Your objective – Look through the data for the string "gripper". Copy every line where it is found.

Input data –
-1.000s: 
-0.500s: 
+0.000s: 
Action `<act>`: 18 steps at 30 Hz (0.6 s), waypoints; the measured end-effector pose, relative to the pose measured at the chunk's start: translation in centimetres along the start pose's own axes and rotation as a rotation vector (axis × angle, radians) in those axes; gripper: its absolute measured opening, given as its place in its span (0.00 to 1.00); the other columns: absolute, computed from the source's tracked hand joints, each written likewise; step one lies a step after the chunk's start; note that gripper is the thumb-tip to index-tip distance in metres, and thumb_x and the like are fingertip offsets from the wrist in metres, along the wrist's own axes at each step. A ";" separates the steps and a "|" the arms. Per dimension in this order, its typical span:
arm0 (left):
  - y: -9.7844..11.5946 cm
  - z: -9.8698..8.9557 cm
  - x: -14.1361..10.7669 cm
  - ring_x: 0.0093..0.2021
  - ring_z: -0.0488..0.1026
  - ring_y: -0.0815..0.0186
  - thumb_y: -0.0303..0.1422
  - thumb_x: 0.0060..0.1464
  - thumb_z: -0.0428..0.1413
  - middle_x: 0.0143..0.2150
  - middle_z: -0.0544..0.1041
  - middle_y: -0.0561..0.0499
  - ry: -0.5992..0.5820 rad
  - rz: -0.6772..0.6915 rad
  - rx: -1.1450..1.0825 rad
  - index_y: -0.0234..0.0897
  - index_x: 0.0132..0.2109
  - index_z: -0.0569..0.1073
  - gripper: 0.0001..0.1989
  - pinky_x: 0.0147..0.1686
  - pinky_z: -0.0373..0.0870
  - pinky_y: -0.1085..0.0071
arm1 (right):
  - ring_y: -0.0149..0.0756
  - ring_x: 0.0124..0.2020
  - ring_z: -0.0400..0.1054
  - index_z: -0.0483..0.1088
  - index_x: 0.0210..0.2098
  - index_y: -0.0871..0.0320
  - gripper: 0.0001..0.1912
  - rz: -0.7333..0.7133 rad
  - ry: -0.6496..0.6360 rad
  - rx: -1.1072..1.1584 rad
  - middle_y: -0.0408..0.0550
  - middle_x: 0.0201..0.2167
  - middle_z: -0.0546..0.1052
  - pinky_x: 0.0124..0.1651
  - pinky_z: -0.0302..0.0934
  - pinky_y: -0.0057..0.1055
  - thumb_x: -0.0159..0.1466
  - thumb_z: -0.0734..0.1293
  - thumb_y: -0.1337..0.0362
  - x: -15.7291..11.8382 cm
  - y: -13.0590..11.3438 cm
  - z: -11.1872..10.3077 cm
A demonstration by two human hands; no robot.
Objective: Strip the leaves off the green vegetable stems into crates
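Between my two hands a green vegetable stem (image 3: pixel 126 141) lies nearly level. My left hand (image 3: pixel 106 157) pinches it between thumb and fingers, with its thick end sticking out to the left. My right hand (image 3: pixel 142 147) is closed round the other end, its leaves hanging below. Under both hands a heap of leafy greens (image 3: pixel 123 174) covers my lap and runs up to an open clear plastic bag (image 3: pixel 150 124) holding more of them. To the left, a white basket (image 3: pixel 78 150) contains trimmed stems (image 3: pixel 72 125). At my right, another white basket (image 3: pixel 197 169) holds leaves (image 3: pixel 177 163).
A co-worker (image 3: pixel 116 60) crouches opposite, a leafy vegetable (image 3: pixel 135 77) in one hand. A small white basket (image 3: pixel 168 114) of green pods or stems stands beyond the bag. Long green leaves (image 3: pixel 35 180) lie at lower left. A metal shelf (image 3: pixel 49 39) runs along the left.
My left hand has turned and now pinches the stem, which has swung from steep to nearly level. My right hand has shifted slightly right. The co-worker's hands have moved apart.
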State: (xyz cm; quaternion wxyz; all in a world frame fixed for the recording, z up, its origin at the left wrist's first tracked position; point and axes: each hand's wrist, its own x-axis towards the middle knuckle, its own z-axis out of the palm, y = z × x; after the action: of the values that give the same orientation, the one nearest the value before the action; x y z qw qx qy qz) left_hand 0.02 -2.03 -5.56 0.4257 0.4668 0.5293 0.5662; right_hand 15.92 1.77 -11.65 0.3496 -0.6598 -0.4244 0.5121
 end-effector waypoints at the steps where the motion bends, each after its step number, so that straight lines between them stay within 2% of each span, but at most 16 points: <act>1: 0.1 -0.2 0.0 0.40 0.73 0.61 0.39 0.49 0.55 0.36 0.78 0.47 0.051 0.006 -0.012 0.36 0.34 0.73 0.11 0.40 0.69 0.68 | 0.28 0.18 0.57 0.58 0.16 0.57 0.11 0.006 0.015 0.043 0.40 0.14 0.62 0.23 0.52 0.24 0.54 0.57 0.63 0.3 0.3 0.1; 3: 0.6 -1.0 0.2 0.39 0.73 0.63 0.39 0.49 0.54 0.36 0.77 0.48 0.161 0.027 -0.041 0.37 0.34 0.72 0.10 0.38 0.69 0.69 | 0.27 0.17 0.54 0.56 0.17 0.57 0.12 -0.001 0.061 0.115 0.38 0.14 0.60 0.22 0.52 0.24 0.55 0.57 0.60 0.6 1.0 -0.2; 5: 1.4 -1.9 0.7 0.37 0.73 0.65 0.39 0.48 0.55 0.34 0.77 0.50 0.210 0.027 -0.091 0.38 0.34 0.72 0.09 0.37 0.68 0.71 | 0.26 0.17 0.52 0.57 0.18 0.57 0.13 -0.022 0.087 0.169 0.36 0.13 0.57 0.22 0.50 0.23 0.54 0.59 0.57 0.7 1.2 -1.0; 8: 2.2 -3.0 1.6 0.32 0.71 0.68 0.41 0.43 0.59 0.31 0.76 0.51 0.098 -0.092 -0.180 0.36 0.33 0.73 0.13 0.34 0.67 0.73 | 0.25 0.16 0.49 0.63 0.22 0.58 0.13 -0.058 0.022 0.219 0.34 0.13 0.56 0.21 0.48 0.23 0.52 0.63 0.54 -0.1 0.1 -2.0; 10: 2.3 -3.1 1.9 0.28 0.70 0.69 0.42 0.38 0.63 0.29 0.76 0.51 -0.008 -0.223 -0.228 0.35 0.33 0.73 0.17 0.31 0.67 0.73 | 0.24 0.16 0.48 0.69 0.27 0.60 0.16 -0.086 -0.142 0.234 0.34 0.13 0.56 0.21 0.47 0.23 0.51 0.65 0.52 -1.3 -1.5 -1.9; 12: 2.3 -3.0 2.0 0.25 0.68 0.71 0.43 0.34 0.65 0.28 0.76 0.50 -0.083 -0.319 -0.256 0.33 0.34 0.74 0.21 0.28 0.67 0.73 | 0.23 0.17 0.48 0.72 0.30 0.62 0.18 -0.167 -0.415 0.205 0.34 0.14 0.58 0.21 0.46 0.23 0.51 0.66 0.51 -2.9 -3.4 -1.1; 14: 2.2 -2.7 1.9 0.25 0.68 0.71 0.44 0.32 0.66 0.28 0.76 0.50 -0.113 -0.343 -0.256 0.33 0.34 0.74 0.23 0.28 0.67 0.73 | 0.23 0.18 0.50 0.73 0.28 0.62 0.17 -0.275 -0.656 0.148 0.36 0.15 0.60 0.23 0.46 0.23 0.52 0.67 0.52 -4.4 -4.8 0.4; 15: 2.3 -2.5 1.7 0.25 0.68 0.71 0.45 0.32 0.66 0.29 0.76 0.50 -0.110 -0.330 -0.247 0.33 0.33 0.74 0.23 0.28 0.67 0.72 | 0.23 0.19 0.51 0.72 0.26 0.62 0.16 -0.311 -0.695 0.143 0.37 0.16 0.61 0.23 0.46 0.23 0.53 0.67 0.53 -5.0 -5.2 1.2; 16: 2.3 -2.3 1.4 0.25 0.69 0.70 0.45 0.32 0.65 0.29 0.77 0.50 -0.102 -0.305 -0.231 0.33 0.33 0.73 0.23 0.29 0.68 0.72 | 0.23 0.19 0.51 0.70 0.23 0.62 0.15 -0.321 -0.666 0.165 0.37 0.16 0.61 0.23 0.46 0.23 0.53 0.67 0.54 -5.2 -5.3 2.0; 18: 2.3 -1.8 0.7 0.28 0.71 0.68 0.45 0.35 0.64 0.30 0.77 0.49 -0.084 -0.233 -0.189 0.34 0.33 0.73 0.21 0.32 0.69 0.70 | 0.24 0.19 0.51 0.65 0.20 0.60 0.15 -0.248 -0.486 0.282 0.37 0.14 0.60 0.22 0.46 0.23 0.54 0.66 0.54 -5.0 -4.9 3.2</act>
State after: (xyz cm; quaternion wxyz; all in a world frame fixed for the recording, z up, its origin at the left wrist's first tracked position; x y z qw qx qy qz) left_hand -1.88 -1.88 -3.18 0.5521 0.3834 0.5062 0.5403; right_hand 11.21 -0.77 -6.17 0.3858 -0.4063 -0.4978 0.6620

Result for this task –
Action `<act>`: 18 steps at 30 Hz (0.6 s), waypoints; the measured end-effector pose, relative to the pose measured at the chunk's start: translation in centimetres along the start pose's own axes and rotation as a rotation vector (axis × angle, radians) in those axes; gripper: its absolute measured opening, given as its place in its span (0.00 to 1.00); the other columns: absolute, computed from the source's tracked hand joints, each written likewise; step one lies a step after the chunk's start; note that gripper is the thumb-tip to index-tip distance in metres, and thumb_x and the like are fingertip offsets from the wrist in metres, along the wrist's own axes at each step. A ";" separates the steps and a "|" the arms. Per dimension in this order, its typical span:
  - gripper: 0.0001..0.1989
  - gripper: 0.0001..0.1912

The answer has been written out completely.